For statistical analysis, correlation between BIS values (taken as the median value during the last 30 s of each plateau phase) and age of children was evaluated by means of a Spearman test. A Wilcoxon test was used to establish significant changes in parameters at various points during the decrease of propofol plasma concentration. In order to explore the relationship between variations in plasma propofol concentrations and the EEG bispectrum, we used a Multiple Correspondence Analysis (MCA). The structured model of the MCA was derived from previous recordings of children anaesthetised with sevoflurane, and was explained in detail in this study (1). The change in position of children within the structured model of the MCA is determined only by changes in the EEG bispectrum during the decrease of plasma propofol concentration. All results are described as median (range). A P-value <0.05 was considered significant. All statistical analyses were performed with the BI©LOGINSERM 1979/1987 software.

Results

Complete recordings were obtained in all 50 children. The median (range) age and weight were 95 months (40–182) and 25 kg (13–60) respectively.
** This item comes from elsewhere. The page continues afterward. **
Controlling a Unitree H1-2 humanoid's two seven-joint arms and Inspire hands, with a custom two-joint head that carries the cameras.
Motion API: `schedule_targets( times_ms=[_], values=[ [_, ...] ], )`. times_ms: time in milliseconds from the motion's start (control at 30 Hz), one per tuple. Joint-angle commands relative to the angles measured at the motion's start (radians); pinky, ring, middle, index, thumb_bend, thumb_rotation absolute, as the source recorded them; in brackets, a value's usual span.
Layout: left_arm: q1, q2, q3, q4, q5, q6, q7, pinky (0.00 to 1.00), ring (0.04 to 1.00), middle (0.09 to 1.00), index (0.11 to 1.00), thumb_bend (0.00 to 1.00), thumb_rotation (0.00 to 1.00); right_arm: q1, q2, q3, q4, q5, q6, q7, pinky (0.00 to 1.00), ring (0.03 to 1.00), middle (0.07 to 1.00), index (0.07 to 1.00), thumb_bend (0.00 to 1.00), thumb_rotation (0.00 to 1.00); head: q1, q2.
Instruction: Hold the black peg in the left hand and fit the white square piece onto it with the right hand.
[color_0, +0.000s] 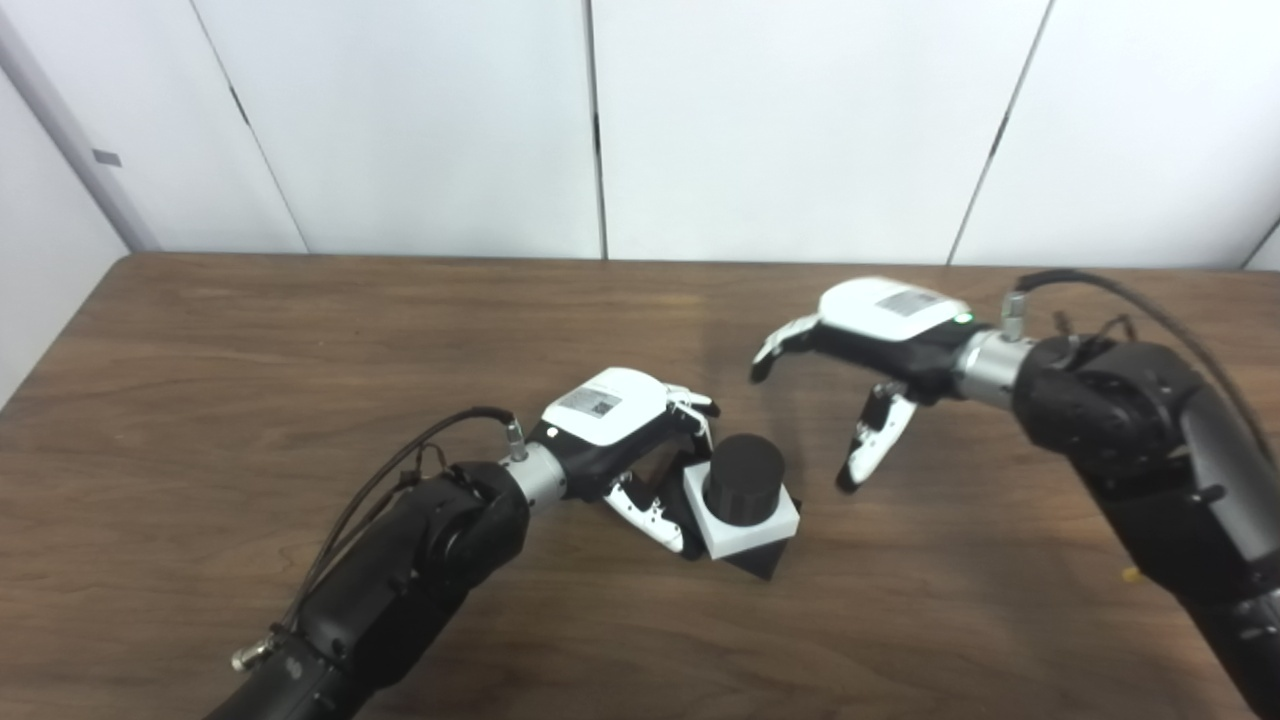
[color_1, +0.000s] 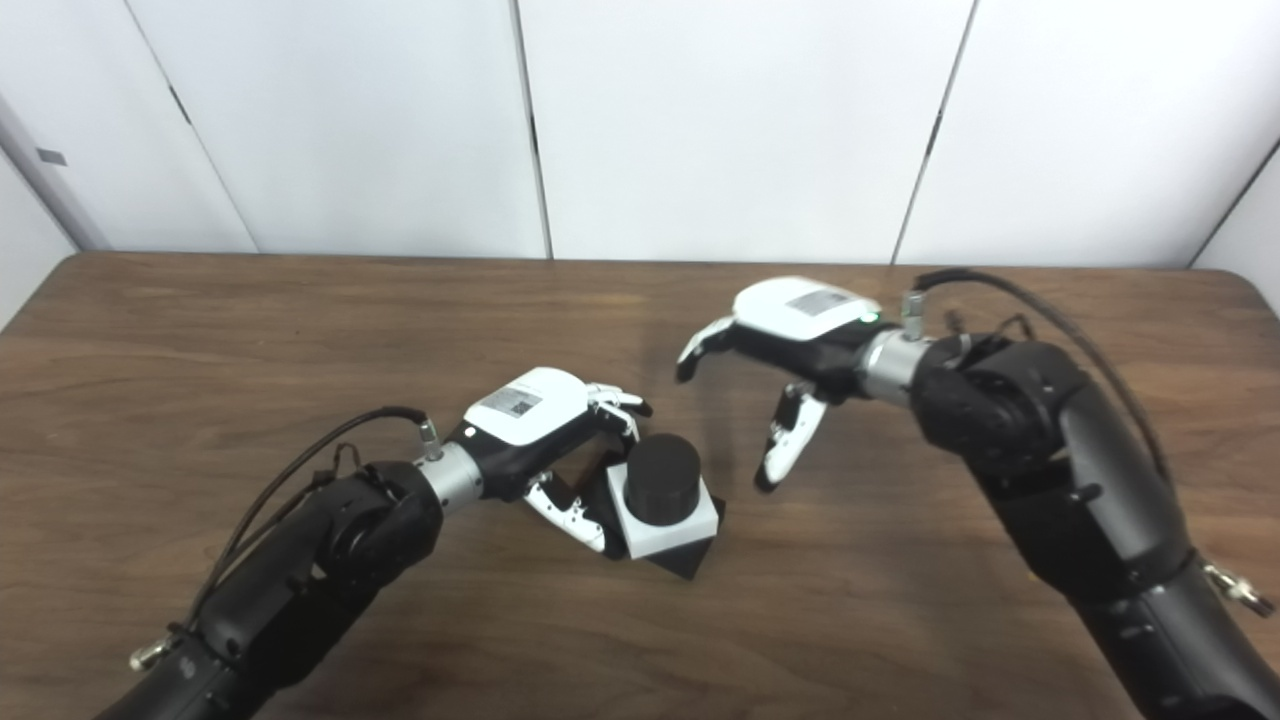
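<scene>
The black peg (color_0: 743, 478) is a round cylinder on a black square base, resting near the middle of the table. The white square piece (color_0: 768, 524) sits around the peg on top of that base, whose dark corner shows below it. My left hand (color_0: 625, 425) is shut on the peg's base from the left, thumb at the front edge and fingers curled behind. My right hand (color_0: 868, 345) hovers open to the right of the peg and above the table, fingers spread and pointing down, touching nothing.
The brown wooden table (color_0: 200, 400) runs back to a white panelled wall (color_0: 400, 120). No other objects lie on it. Both forearms reach in from the lower corners.
</scene>
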Motion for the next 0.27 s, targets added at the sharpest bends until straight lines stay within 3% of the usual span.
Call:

Physiological variables at the various target plasma propofol concentrations are shown in Table 1. The BIS values at different plasma propofol concentrations are represented in Figure 2. We found no statistical difference between BIS values under anaesthesia with propofol 6 mcg·ml⁻¹ 23 (12–40) and propofol 4 mcg·ml⁻¹ 28 (9–67). With propofol 2 mcg·ml⁻¹ BIS was significantly different 52 (24–71). A significant correlation between the age of children and BIS values was found at propofol 2 mcg·ml⁻¹ (r²=0.66; p<0.01) (Figure 3) but not (r²=0.02) and 4 mcg·ml⁻¹ (r²=0.2). In a sub-group of children in whom there were no episodes of burst suppression, correlation between the age of children and BIS values was poorly improved (r²=0.04 at 6 mcg·ml⁻¹ and r²=0.3 at 4 mcg·ml⁻¹).

Table 1.

Physiological variables at different plasma propofol concentrations

	Awake	6 mcg·ml⁻¹	4 mcg·ml⁻¹	2 mcg·ml⁻¹
SBP mmHg	114 (87–147)	91 (121-76)	90 (73–112)	88 (70–105)
DBP mmHg	60 (42–89)	47 (39–76)	46 (30–70)	43 (25–62)
MAP mmHg	72 (55–94)	57 (50–86)	56 (44–79)	55 (38–77)
HR bpm	82 (45–115)	81 (40–104)	75 (49–99)	72 (59–86)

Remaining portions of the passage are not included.